-- Task description --
Could you filter the material and copy every line where the word "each" occurs?

-- Dataset excerpt --

++++++++

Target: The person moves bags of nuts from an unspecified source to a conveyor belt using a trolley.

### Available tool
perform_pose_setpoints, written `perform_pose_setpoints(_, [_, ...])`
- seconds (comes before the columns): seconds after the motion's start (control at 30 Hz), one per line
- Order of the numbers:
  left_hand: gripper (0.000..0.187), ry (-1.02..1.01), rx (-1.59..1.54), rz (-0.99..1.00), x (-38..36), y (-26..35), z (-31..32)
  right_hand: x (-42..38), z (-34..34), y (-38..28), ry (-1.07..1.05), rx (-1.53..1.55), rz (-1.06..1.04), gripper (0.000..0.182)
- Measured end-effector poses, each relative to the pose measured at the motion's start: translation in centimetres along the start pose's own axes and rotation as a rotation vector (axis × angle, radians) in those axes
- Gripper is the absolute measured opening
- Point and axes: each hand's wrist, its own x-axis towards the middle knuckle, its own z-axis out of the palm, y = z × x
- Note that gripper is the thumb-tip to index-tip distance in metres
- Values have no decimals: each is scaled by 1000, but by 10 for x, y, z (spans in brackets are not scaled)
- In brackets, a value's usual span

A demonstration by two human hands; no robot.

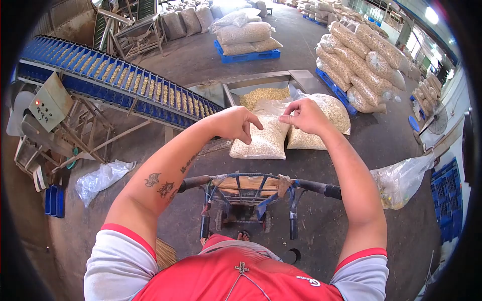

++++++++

-- Answer space --
- Measured end-effector poses, each relative to the pose measured at the motion's start: translation in centimetres along the start pose's own axes and rotation as a rotation vector (axis × angle, radians) in those axes
- Point and axes: each hand's wrist, its own x-axis towards the middle knuckle, its own z-axis out of the palm, y = z × x
- Values have no decimals: each is scaled by 1000, but by 10 for x, y, z (spans in brackets are not scaled)

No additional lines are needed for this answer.